As a writer, I've been lucky to have received this response providing guidance, but I've also received a form letter rejection (from DC's nameless Submissions Editor in 2000) and the ever popular "no response". The best advice I can give is this: a rejection isn't the end unless you make it the end.

Keep being creative.

Not wanting to burst your bubble here, but this looks like a form rejection letter to me. Doubt the editor "took the time to actually" do anything.

A response that provided actual guidance would have included a critique on your story, script, writing, etc., other than saying it was "well written." It's doubtful he even read it. Sorry.

Steve Colle
09-22-2016, 05:59 PM
Hi Maverick,

I'm sure there are parts of a form letter in there (undoubtedly), but I also know there are sections that are straightforward not copied and pasted. Those are the parts I know were not generic and are probably ones that only I will know about.

I've worked in submissions before and know the immense time dedication involved in more substantive commentary, even from a small press standpoint. Hell, even writing comments to writing and art threads (including inking, colouring, and lettering) here on DW takes time, time that isn't always available but made nonetheless.

Notwithstanding the status of form letter vs. professional contact, that wasn't the point of this thread. It seems that may have been missed in interpretation.

lonelybrick
09-23-2016, 10:54 AM
It's a good message to remember, it's quite easy to let rejection knock you down, be it with writing or job applications, indeed many many other aspects in life that we all encounter on a daily basis.

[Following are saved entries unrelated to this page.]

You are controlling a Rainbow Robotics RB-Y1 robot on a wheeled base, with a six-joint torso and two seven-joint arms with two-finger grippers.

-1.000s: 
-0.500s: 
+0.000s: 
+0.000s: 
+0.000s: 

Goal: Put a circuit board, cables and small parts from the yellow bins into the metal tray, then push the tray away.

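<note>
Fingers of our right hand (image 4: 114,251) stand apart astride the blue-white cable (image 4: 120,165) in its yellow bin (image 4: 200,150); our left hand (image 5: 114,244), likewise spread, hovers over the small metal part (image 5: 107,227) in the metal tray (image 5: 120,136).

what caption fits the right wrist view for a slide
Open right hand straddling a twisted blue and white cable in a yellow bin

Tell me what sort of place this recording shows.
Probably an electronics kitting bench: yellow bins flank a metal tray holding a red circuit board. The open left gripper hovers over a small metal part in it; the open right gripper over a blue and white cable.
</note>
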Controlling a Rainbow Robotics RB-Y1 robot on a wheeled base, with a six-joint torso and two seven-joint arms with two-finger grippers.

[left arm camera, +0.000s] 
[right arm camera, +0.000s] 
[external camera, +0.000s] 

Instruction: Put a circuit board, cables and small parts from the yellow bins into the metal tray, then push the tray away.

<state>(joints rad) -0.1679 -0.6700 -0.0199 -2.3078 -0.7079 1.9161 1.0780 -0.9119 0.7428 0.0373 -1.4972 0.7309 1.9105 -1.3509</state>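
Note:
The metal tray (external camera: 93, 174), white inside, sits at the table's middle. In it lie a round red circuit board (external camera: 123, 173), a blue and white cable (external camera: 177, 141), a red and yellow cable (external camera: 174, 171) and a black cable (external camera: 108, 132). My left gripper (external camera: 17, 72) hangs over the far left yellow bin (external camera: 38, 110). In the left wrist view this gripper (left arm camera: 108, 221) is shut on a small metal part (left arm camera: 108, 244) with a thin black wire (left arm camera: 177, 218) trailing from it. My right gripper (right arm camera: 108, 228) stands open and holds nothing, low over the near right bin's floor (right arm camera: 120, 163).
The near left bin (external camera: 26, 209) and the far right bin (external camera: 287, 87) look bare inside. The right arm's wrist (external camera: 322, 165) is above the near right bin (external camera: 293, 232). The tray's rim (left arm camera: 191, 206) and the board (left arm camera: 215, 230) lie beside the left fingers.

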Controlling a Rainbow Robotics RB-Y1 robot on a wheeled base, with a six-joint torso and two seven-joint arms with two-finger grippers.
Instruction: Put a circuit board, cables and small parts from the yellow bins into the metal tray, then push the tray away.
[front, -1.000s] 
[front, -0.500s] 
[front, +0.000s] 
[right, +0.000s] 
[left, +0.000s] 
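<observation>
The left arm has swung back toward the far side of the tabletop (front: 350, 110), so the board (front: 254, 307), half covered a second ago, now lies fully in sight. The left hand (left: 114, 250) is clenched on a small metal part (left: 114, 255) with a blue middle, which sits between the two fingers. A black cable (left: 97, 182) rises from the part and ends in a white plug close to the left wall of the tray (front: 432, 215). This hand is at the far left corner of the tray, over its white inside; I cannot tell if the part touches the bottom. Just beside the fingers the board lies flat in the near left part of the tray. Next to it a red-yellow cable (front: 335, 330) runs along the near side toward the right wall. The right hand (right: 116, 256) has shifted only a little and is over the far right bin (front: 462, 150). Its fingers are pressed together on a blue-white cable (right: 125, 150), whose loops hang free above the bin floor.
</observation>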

It's easy to give up, but those who are successfull tend to be the ones who stick at it. I can think of multiple interviews with big authors who recieved dozens, if not hundreds of rejection letters but just picked themselves up and tried again the next day. And as for if this is just a standard reply from the editor my thought would be how nice he replied you could of just been left wondering what happened to your letter with no response.

JamesVenhaus
09-23-2016, 11:16 AM
Jim Lee posted his rejection letters some time ago. I'm less inspired by the rejection letter itself than I am by the fact that Mr. Lee KEPT them all these years and they served as a source of inspiration for him. Here they are if you haven't seen them:

http://comicsalliance.com/jim-lee-rejection-letters-marvel-dc/

JamesVenhaus
09-23-2016, 11:22 AM
Todd McFarlane has some thoughts on the subject as well:

https://www.facebook.com/liketoddmcfarlane/posts/765946693449415

Stewart Vernon
09-23-2016, 05:38 PM
I haven't been rejected in comics world yet... haven't really submitted myself to be rejected as yet, not formally anyway... but IF I ever did, and ever get rejected, I would keep those letters.

They are indications of progress... kind of like a retailer keeping their first earned dollar.

Afro
09-23-2016, 08:30 PM
I used to keep mine when I applied to the big companies. I stopped submitting and did my own thing. I just mail them comics I did. Never get any rejection letters , no new jobs either.

Bulletboy-Redux
09-28-2016, 11:29 AM
Yeah I gotta admit I never got the thing about saving rejection letters. I hate them. If it's personalized, that's different. There might be some worthwhile advice in there. Some editors make an effort to be as helpful as they can. I always appreciate that. But if its a standard robo-rejection I treat it like the junk-mail it is.